Exercise directions: Nothing but an exact repeat of the data, with pictures removed, belongs in the answer.

>>

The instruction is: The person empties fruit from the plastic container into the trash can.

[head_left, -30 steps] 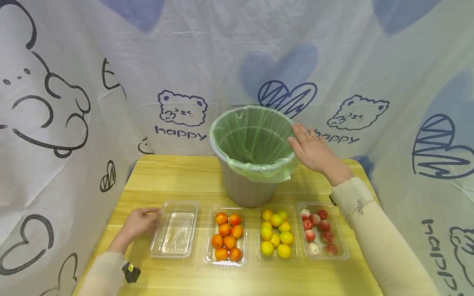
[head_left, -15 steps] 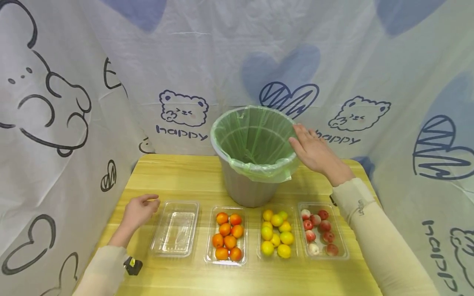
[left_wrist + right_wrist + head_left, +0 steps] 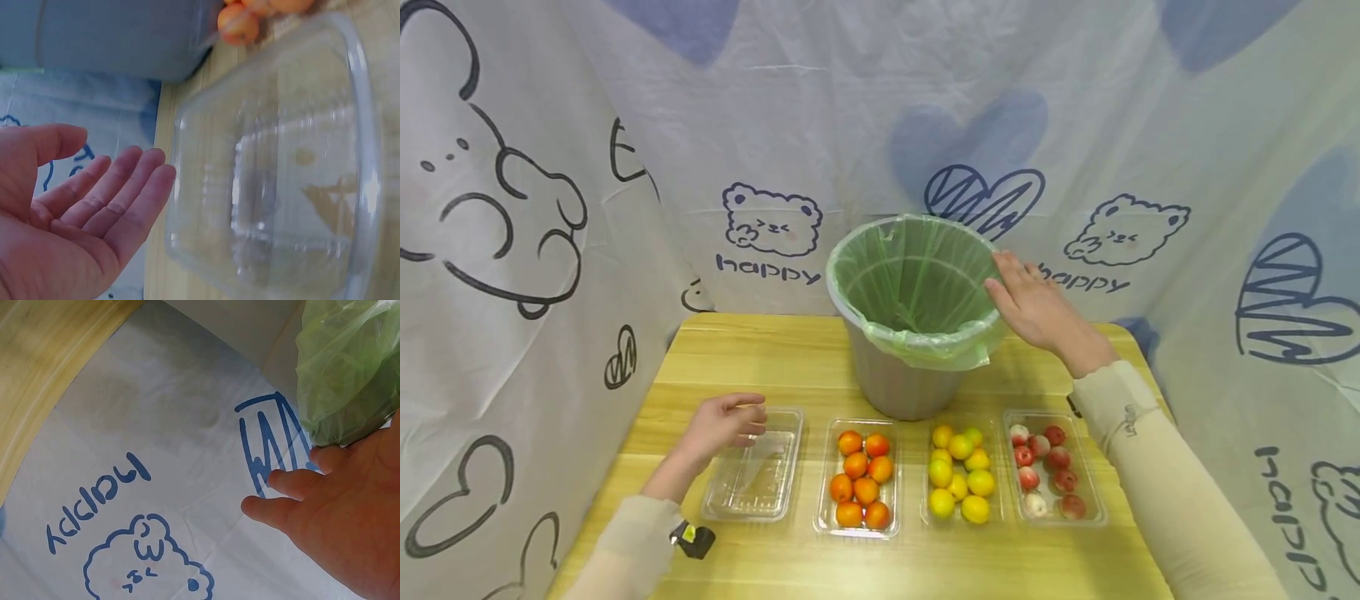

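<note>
My left hand (image 3: 718, 429) hovers over the far left part of a transparent plastic tray (image 3: 745, 515). Its fingers are slightly bent and apart, with nothing in them; in the left wrist view, the palm and fingers (image 3: 134, 206) lie beside the tray rim (image 3: 365, 187). My right hand (image 3: 1036, 308) rests on the right rim of a grey bin (image 3: 906, 387), fingers extended. A thin green bag (image 3: 880, 287) lines the bin and folds over its rim. In the right wrist view, the fingers (image 3: 275, 512) are beside the green bag (image 3: 344, 369).
Right of the tray stand trays of orange fruits (image 3: 865, 490), yellow lemon-like fruits (image 3: 981, 482) and small red-and-white fruits (image 3: 1057, 457). All sit on a wooden table (image 3: 737, 358). A patterned white curtain (image 3: 820, 108) surrounds its back and sides.
My left hand has risen from the tray's left edge and moved right, over the tray. The right hand stays at the bin rim; the trays and bin keep their places.
</note>
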`<state>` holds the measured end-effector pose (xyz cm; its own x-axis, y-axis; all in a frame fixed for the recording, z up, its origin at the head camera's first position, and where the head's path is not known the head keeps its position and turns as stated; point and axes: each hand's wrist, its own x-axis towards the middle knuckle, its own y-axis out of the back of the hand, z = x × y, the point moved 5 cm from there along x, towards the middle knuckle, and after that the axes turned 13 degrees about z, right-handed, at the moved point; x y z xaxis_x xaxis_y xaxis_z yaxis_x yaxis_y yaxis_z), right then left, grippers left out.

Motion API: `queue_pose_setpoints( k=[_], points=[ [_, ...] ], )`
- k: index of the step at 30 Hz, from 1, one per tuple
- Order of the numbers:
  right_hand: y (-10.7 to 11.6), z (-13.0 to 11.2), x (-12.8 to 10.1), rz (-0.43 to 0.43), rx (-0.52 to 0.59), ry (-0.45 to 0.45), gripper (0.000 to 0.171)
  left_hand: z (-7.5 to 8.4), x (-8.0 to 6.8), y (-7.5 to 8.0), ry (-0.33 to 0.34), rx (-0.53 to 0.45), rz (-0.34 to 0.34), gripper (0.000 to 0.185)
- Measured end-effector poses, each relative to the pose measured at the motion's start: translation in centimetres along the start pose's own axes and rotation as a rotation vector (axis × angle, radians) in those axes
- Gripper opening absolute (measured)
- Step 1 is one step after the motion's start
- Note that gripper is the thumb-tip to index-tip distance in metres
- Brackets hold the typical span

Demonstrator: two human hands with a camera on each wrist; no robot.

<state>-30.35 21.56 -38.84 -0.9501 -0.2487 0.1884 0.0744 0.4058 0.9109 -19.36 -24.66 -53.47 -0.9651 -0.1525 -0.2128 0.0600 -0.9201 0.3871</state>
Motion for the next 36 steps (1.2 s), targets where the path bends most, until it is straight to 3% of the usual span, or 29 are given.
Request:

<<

Output of the task:
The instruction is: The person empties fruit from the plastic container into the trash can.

[head_left, -30 steps] 
[head_left, -15 steps] 
[left_wrist + right_wrist + head_left, +0 steps] 

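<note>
My left hand (image 3: 718, 429) hovers over the far left part of a transparent plastic tray (image 3: 745, 515). Its fingers are slightly bent and apart, with nothing in them; in the left wrist view, the palm and fingers (image 3: 134, 206) lie beside the tray rim (image 3: 365, 187). My right hand (image 3: 1036, 308) rests on the right rim of a grey bin (image 3: 906, 387), fingers extended. A thin green bag (image 3: 880, 287) lines the bin and folds over its rim. In the right wrist view, the fingers (image 3: 275, 512) are beside the green bag (image 3: 344, 369).
Right of the tray stand trays of orange fruits (image 3: 865, 490), yellow lemon-like fruits (image 3: 981, 482) and small red-and-white fruits (image 3: 1057, 457). All sit on a wooden table (image 3: 737, 358). A patterned white curtain (image 3: 820, 108) surrounds its back and sides.
My left hand has risen from the tray's left edge and moved right, over the tray. The right hand stays at the bin rim; the trays and bin keep their places.
</note>
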`<state>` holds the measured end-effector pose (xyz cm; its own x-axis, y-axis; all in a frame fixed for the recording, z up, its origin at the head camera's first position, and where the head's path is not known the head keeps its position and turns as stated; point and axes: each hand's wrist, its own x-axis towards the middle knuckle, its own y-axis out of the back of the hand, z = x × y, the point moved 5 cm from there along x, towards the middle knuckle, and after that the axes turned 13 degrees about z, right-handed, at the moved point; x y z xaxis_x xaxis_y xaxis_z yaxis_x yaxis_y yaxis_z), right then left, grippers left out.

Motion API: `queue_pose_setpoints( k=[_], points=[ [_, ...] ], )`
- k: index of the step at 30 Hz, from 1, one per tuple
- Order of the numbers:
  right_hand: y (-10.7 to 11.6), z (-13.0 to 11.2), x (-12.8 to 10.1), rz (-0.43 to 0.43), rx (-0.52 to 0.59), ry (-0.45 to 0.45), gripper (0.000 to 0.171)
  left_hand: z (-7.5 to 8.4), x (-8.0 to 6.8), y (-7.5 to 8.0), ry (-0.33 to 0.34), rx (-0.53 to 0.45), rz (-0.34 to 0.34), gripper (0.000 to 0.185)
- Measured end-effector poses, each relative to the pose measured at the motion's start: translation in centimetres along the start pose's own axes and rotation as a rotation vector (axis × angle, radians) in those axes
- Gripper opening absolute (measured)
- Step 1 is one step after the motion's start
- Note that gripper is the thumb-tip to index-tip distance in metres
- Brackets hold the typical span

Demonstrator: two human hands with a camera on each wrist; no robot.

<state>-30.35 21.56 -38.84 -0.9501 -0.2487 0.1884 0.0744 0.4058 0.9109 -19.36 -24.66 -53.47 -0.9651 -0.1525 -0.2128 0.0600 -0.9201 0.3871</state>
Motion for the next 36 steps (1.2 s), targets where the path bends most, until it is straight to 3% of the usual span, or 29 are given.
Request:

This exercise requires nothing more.